Economics of SharePoint Governance Part 14 The Existence and Strength of the Relationship (Multicollinearity, Autocorrelation, And Hetero-skedasticity)
For our purposes, the evaluation criteria developed by the inference analysis will be divided into two groups. The first, usually described as “analysis of variance,” yields four evaluation criteria that may serve as bases for inferences about the existence, strength, and validity of a regression model:
(a) The correlation coefficient, r or R, measures the degree of association or covariation between the dependent variable and an independent variable in the regression model. One such simple correlation coefficient may be computed between the dependent variable and each independent variable in the model, and in a multivariate model between each pair of independent variables. Computerized statistical systems usually produce a matrix of such simple correlation coefficients so that the analyst may ascertain the correlations between the dependent and each of the independent variables, as well as among the independent variables (as illustrated on pages following). If the model contains more than a single independent variable, a so-called multiple correlation coefficient, R, may also be computed to assess the over-all association between the dependent variable and all of the included independent variables taken together. The domain of r is from -1 to +1, with positive values implying direct relationships, and negative values indicating inverse relationships. Values of r near the extremes of this range imply near perfect inverse or direct relationship between the two variables, depending upon sign. Values of r in the neighborhood of zero (positive or negative), however, imply no statistically identifiable relationship between the variables.
(b) The coefficient of determination, r2, is interpreted as the proportion of the variation in the dependent variable data that can be statistically explained by data for the independent variable for which the r2 is computed. In a multivariate regression model, a coefficient of multiple determination, R2, may be computed; if there is only one independent variable in the model, the computed R2 will be equal to the only simple r2. Since r2 is computed as the squared value of the correlation coefficient, r2 is unsigned, and falls within the range of zero to +1. Although computed values of r and r2 contain essentially the same information (except for differences in sign), and each implies a value of the other, many analysts prefer to focus attention on r2 because of its determination interpretation.
The interpretation of any computed r2 statistic is subjective, and hence opens to dispute. For example, how high (toward unity) does the r2 have to be in order for the analyst to infer the existence and strength of a relationship? How low (toward zero) can an r2 statistic be before the analyst may draw the inference that no statistically identifiable relationship exists between the dependent and an independent variable? Analysts in the natural sciences often expect r2 values in excess of 0.9 (or even higher) to indicate the existence of a useable relationship.

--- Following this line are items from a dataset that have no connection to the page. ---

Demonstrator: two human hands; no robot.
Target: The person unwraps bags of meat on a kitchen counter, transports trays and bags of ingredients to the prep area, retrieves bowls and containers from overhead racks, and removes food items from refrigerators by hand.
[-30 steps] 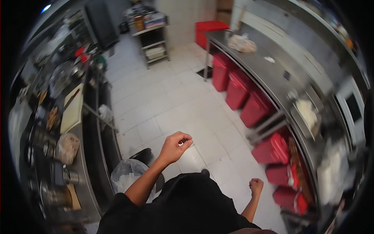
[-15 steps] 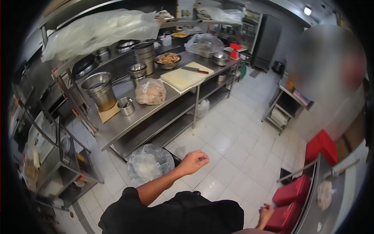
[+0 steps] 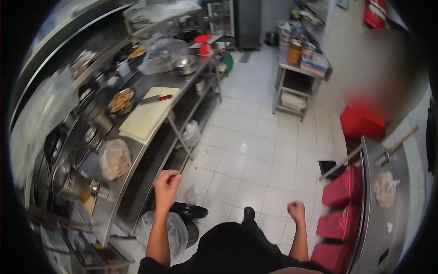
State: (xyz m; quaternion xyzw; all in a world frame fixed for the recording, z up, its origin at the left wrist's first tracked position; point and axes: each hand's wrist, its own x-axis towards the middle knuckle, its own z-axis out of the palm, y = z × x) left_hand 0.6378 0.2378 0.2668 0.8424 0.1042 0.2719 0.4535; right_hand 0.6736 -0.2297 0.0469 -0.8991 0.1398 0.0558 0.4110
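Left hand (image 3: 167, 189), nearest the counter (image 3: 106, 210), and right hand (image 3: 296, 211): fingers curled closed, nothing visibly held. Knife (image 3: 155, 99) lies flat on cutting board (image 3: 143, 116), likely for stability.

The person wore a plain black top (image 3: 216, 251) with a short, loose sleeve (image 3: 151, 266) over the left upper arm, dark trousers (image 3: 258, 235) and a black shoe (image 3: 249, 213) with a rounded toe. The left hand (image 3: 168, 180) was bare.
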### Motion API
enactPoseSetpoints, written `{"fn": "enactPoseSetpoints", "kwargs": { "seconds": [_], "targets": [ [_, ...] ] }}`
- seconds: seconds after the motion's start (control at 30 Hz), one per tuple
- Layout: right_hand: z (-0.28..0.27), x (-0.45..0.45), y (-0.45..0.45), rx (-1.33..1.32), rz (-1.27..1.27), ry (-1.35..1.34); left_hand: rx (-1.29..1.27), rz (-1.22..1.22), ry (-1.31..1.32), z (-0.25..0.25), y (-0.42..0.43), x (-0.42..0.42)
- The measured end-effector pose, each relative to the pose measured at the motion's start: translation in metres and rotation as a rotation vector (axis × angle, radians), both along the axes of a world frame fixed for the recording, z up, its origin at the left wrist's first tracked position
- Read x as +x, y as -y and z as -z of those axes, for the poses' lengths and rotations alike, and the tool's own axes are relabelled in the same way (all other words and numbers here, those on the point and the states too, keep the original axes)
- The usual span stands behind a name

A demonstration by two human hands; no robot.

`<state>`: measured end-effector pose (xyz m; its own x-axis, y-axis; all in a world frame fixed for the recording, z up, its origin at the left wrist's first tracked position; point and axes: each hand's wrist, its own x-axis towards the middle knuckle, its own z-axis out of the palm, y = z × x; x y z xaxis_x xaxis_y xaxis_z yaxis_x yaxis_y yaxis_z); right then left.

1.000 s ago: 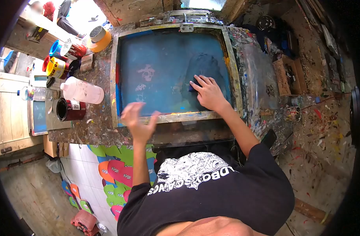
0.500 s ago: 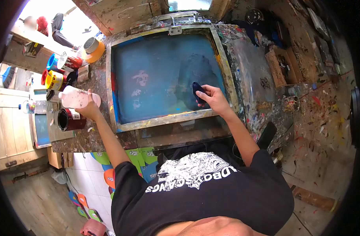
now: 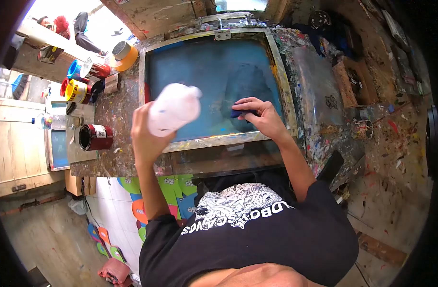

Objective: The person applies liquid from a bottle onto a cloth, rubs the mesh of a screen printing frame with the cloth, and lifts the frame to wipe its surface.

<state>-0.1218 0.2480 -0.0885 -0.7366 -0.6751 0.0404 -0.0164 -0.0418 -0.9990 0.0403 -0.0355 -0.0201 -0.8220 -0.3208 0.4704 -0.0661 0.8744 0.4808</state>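
Note:
A translucent whitish plastic bottle is gripped in my left hand, tilted over the left part of a wooden-framed printing screen. The bottle hides part of the blue mesh beneath it. My right hand pinches a bunched dark blue cloth over the right side of the screen. Near the cloth, a darker patch shows on the mesh. Whether the cloth touches the mesh, I cannot tell. A metal hinge clamp sits at the screen's far edge.
Left of the screen stand an open dark red can, a yellow paint tub and tape rolls. A clear bottle lies farther left. To the right are a cardboard box and a paint-stained cup. Another person's leg shows outside.
My left hand has brought the bottle rightward from beside the dark red can to over the screen, tilting it. My right hand still holds the cloth, its fingers shifted slightly. The view has moved a little.

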Motion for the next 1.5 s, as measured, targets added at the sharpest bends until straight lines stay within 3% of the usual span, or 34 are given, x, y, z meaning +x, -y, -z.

Because of the degree of randomness, capriciousness, and ignorance that may characterize human decision making and behavior in the aggregate, a social scientist may defensibly judge an r2 that is in excess of 0.7 (or perhaps even somewhat lower) to be indicative of a statistically meaningful relationship. But most analysts are skeptical of the existence of a statistically meaningful relationship if the r2 between the dependent and independent variables is below 0.3 (in statistical jargon, the null hypothesis, i.e., that there is no relationship, is supported). For our purposes, the r2 values of 0.3 and 0.7 will be taken as evaluation benchmarks: values of r2 in excess of 0.7 are sufficient to reject the null hypothesis; values below 0.3 support the null hypothesis. But the reader should be aware that both of these values are rather arbitrarily selected and are subject to challenge.
Assuming that these values will serve satisfactorily as evaluation criteria, what of the r2 range between 0.3 and 0.7? This constitutes a statistical “no-man’s land” wherein no strong inferences can be drawn about either the existence or the non-existence of a statistically meaningful relationship between two variables. The interpretation of r2 values below 0.3 or in excess of 0.7 may be further refined with reference to the statistical significance of the regression model and particular variables within it.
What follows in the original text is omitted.